What you should do – Please give back each entry below unaltered, leaving the pictures out.

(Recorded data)
━━━━━━━━━━━━━━━━

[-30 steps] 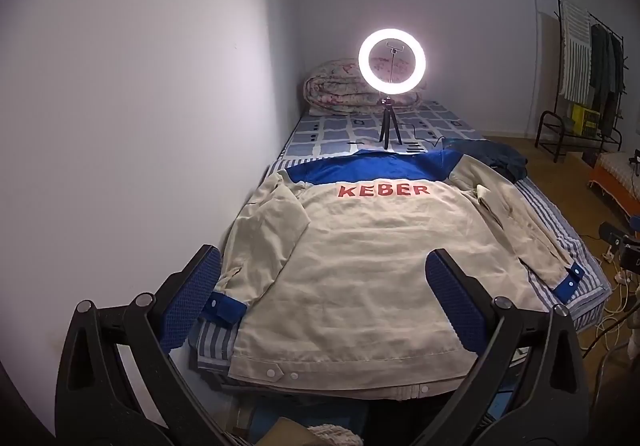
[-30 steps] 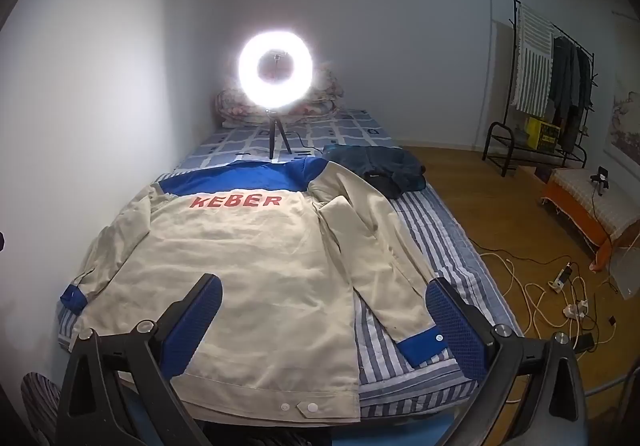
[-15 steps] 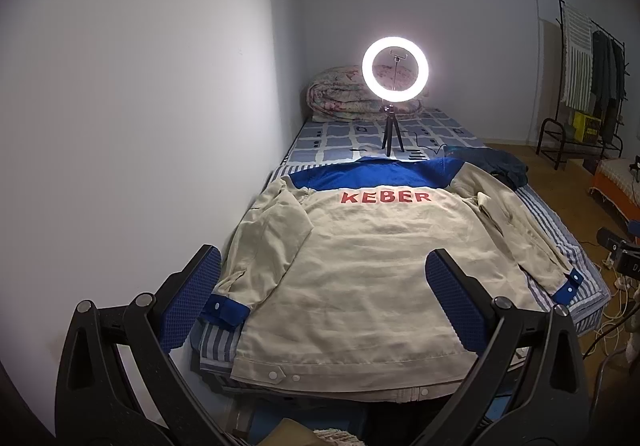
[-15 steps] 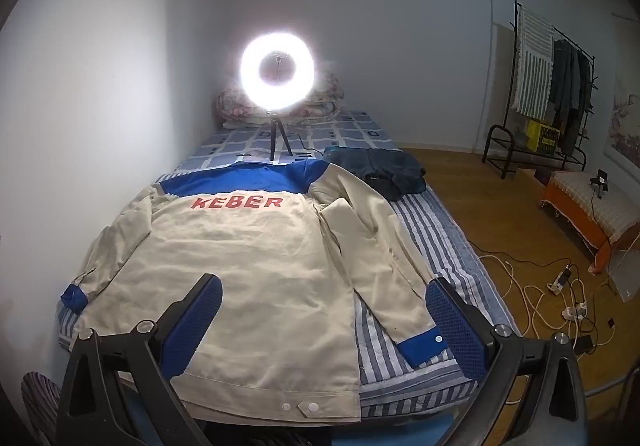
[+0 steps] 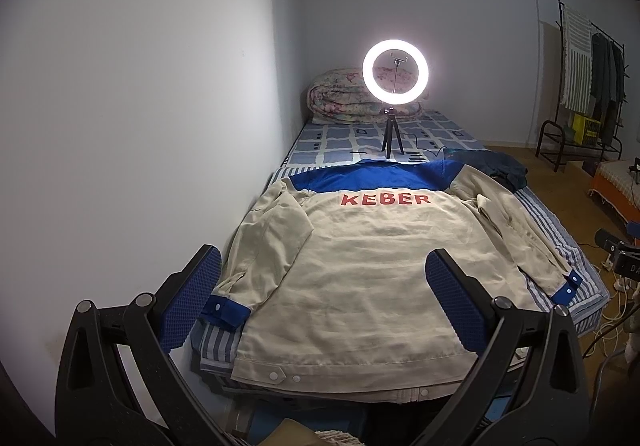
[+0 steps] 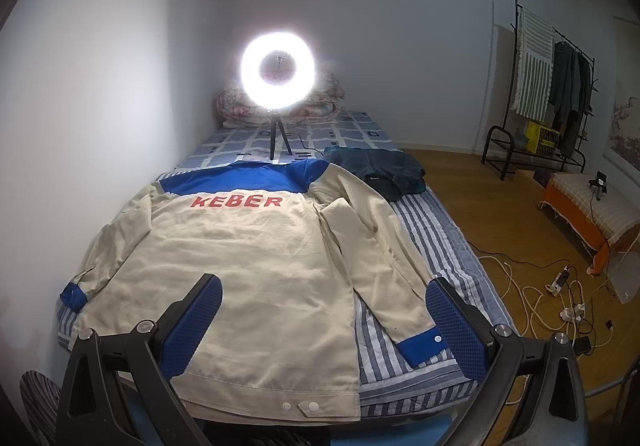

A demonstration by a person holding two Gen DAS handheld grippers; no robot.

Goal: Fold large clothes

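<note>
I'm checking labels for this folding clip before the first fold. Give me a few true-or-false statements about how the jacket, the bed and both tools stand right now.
1. The beige jacket with blue yoke and red KEBER lettering lies spread back-up on the striped bed. True.
2. The left tool is clamped on a cuff. False: it is open and holds nothing.
3. The lit ring light on a small tripod stands on the bed beyond the jacket's collar. True.
4. The right tool is shut. False: its jaws stand wide apart.
5. The dark blue folded garment lies on the floor. False: it lies on the bed, by the jacket's shoulder.
</note>
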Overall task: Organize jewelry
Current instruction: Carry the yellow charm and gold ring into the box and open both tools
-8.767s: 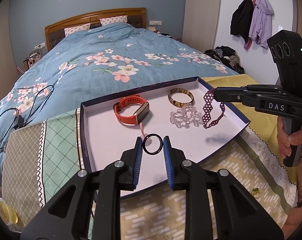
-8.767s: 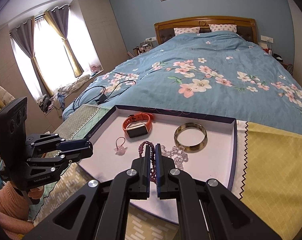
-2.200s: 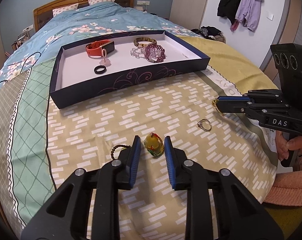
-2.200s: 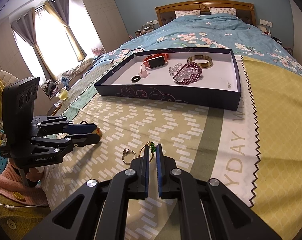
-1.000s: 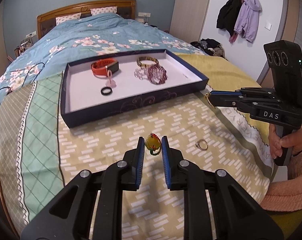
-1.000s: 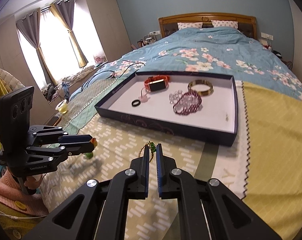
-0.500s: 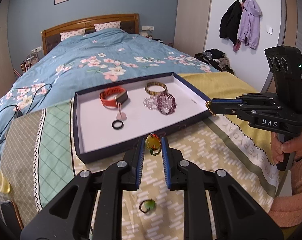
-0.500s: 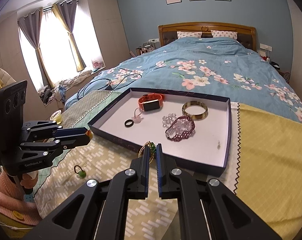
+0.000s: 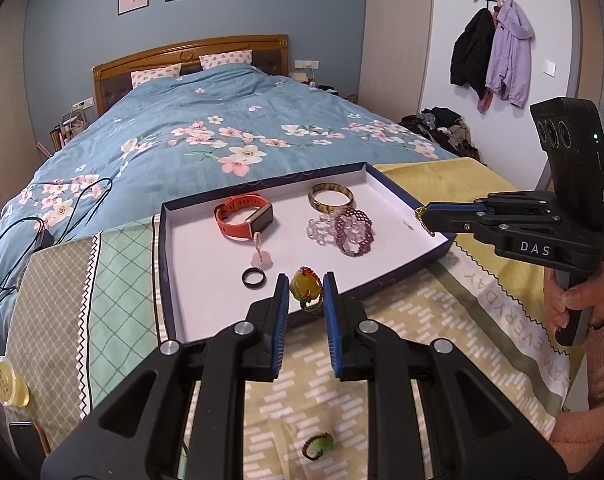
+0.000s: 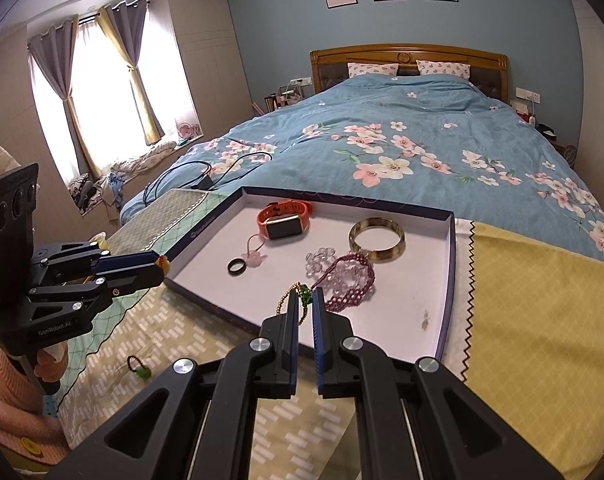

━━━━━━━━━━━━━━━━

Answer space –
[-30 steps] 
[-30 steps] 
[-15 steps] 
[-15 steps] 
[+0 steps] 
[+0 steps] 

A demonstration by a person holding two Gen DAS handheld grippers; no robot.

Goal: Fold large clothes

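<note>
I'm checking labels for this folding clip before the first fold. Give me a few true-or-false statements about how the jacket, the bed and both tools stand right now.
1. The beige jacket with blue yoke and red KEBER lettering lies spread back-up on the striped bed. True.
2. The left tool is clamped on a cuff. False: it is open and holds nothing.
3. The lit ring light on a small tripod stands on the bed beyond the jacket's collar. True.
4. The right tool is shut. False: its jaws stand wide apart.
5. The dark blue folded garment lies on the floor. False: it lies on the bed, by the jacket's shoulder.
</note>
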Overall task: Organize jewelry
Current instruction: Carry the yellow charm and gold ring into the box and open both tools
-8.767s: 
-8.767s: 
-2.200s: 
-2.200s: 
-1.000s: 
-1.000s: 
-0.500s: 
-0.500s: 
+0.000s: 
+0.000s: 

That makes the output complete.